More bang for their buck.
Second, and this one is really dope…
Since Sony is a Japanese company, U.S. law currently prevents it from fully owning a broadcast network.
"A foreign entity can't own more than 25% of a U.S. broadcast, radio, or television license."
Breaking up the assets would allow Sony to be included in the deal because Sony would likely only take control of Paramount Pictures, which doesn't have the same rules as a broadcast network.
The more you know.
📉 Paramount ($PARA) is down -73.46% in the past 5 years.
CRYPTO
💰️ Robinhood and other platforms are making billions in the crypto market
In Q1 2024, Robinhood reported a whopping $26 billion in cryptocurrencies under its custody.

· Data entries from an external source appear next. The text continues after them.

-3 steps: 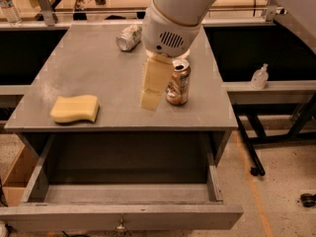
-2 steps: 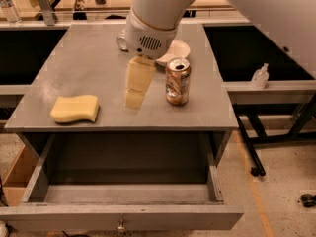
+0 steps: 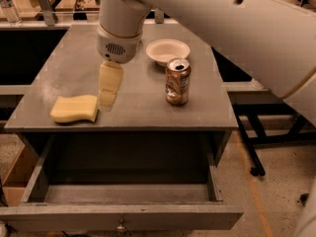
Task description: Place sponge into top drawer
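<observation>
The pincer [image 3: 106,100] hangs just right of the sponge [image 3: 75,108], which lies lengthwise along the counter [image 3: 143,110] edge; open or closed, I cannot tell.

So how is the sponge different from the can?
The sponge is pale yellow and soft-looking; the can is brown and shiny. The sponge lies flat and low; the can stands upright and taller. Both rest on the grey table. The gripper hangs between them, close beside the sponge.
</observation>
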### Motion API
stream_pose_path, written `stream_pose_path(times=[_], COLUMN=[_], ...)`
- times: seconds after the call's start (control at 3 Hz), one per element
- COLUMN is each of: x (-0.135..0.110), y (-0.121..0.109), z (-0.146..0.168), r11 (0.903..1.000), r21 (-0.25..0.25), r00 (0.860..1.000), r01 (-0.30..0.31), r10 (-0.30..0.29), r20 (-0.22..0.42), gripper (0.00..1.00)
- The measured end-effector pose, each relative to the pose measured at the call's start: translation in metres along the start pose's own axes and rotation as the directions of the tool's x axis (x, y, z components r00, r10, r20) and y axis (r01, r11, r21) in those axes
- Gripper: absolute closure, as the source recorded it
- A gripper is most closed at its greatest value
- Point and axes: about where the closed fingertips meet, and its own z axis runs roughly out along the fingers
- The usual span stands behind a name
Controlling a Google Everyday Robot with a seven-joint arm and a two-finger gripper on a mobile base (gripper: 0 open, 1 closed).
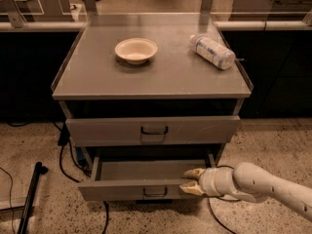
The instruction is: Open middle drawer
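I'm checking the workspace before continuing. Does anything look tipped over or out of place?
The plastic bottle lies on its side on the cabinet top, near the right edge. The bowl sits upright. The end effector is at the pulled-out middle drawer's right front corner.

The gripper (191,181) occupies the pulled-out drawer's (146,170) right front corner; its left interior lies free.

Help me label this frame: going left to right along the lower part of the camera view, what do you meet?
In order: black pole on the floor → handle of the middle drawer → hand at that drawer's front right end → pale arm reaching in from the right.
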Motion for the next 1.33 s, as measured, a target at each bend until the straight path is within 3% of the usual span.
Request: stream_pose_path(times=[0.33, 1.0, 1.33], x=[0.000, 0.026, 0.041], y=[0.000, 0.027, 0.041], z=[0.000, -0.034, -0.070], r11=[1.0000, 0.9989, 0.9956], r21=[0.000, 0.023, 0.065], r00=[1.000, 0.998, 0.994], r01=[0.000, -0.042, -0.067], r10=[0.000, 0.041, 0.061], r20=[0.000, 0.049, 0.094], gripper=[0.20, 0.66, 0.90])
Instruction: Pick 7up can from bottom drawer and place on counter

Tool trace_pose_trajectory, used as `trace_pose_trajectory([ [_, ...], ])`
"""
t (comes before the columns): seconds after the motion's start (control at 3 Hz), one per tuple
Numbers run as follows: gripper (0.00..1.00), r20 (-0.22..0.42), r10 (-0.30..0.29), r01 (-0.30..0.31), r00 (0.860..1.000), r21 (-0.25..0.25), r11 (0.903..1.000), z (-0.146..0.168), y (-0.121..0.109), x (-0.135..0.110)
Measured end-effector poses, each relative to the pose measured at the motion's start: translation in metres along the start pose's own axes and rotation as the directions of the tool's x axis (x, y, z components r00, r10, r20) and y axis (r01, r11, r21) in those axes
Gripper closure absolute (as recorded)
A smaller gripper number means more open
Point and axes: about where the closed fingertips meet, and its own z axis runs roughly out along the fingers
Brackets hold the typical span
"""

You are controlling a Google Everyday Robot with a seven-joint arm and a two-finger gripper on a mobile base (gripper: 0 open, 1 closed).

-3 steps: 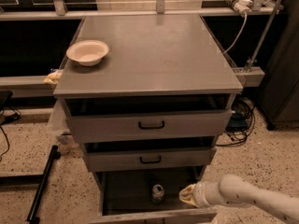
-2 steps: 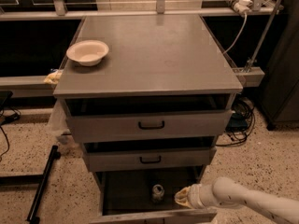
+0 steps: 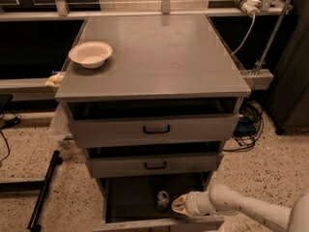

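The bottom drawer (image 3: pixel 128 199) is pulled well out, its front lip running along the lower edge of the view. The can (image 3: pixel 163 198) stands upright in it, right of the middle, with bare drawer floor to its left. The gripper (image 3: pixel 179 204) is down inside the drawer at the can's right, just beside it. I cannot tell whether it touches the can, nor whether it is spread or pressed together. The arm (image 3: pixel 241 208) comes in low from the right, over the drawer's right corner.

Above, the middle drawer (image 3: pixel 154 164) and top drawer (image 3: pixel 154 128) both stick out a little, each leaving a dark slot behind its front. So the room over the can is roofed by the middle drawer's face. The counter (image 3: pixel 164 57) overhangs them with a thin, straight edge.

The cabinet is smooth grey metal. The two upper drawers carry small black handles. The can is silvery with a shiny top, the arm a rounded cream tube, and the gripper tip is yellowish.

A shallow cream bowl (image 3: pixel 90 53) sits near the counter's left edge, and the rest of the top is a dull, even sheet. The floor (image 3: pixel 285 163) is speckled. A black pole (image 3: pixel 43 190) lies to the left and cables (image 3: pixel 248 124) are coiled to the right.
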Motion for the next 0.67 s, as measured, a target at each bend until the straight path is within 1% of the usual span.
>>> trace_pose_trajectory([
  [0.33,0.59,0.02,-0.026,0.026,0.999,-0.004,0.9996,0.018,-0.009,-0.005],
  [0.67,0.51,0.037,-0.053,0.053,0.998,0.0,0.9986,0.032,-0.021,-0.011],
])
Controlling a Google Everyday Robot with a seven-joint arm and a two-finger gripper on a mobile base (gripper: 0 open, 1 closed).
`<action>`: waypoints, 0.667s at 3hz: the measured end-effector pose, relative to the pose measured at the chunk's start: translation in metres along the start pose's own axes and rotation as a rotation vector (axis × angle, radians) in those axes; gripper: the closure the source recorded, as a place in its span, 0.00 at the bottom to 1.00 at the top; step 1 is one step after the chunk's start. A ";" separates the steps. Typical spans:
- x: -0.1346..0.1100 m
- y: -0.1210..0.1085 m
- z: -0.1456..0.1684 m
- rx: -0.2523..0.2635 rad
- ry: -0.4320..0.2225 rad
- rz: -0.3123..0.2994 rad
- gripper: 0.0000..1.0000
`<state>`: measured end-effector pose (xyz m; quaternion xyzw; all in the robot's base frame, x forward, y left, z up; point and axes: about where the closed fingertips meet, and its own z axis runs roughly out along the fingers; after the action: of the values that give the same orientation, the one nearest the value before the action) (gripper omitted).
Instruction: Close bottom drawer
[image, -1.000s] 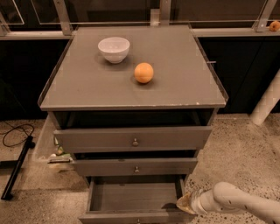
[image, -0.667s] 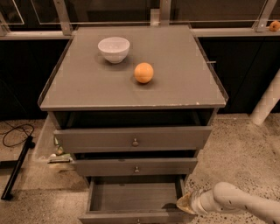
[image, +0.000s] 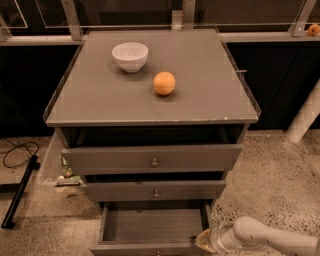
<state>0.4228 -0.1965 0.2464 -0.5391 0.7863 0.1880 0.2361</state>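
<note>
The grey wooden chest (image: 150, 107) stands in the middle of the view with three drawers. The bottom drawer (image: 152, 225) is pulled far out, its plain grey box showing, its front cut by the lower edge of the view. The two drawers above it are slightly out, each with a small round knob. My gripper (image: 206, 242) comes in from the lower right on a white arm and sits at the right front corner of the bottom drawer, touching or very near its front edge.
A white bowl (image: 130, 56) and an orange (image: 164, 83) sit on the chest top. A black cable and stand (image: 20, 190) lie on the floor at left. A white post (image: 305, 120) stands at right. Speckled floor surrounds the chest.
</note>
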 end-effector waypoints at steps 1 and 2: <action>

That's a giant leap from $14B in the previous quarter, a 78% uptick as crypto continues to gain traction.
Robinhood isn’t just holding crypto for users; they’re also making bank from it.
Revenue from cryptocurrency trading on Robinhood surged by over 230% compared to last year.
Out of Robinhood’s $329M in transaction-based revenues, a cool $126M came directly from crypto trades.
Absolutely insane!
💵 Transaction-based revenues = Trading Fees + Payment for Order Flow + Commission Fees
Ever since the Spot Bitcoin ETF was approved in January 2024, the crypto market has been enjoying a massive bull run.
In the past 6 months, Bitcoin has been up nearly 70%, Ethereum has been up 40%, and Solana has been up over 200%—yes, for real—and those are just the top dogs.
The overall market is also on an absolute tear, and Robinhood and other companies like Coinbase have been profiting from the crypto mania.
And while Robinhood is up an incredible 120% over the past 6 months, it isn’t even the biggest winner; Coinbase is.
Here’s a snapshot of Coinbase ($COIN) CRUSHING its Q1 earnings last week:
Revenue: $1.64B (vs. $1.34B expected).
Earnings: $4.40 per share (vs. $1.09 per share expected).
Profit: $1.18B in the quarter (vs. -$78.9M last year).
Transaction Revenue: $1.08B.
Consumer Transaction Revenue: $935M in the quarter (vs. less than half that last year).
New U.S. bitcoin ETFs, partnered with Coinbase for custody, secured over $50 billion by quarter-end.
It’s starting to feel a little like 2021 all over again; hopefully, it goes a little better this time, meaning fewer people go to jail.
📈 Coinbase ($COIN) is up 235.97% in the past year.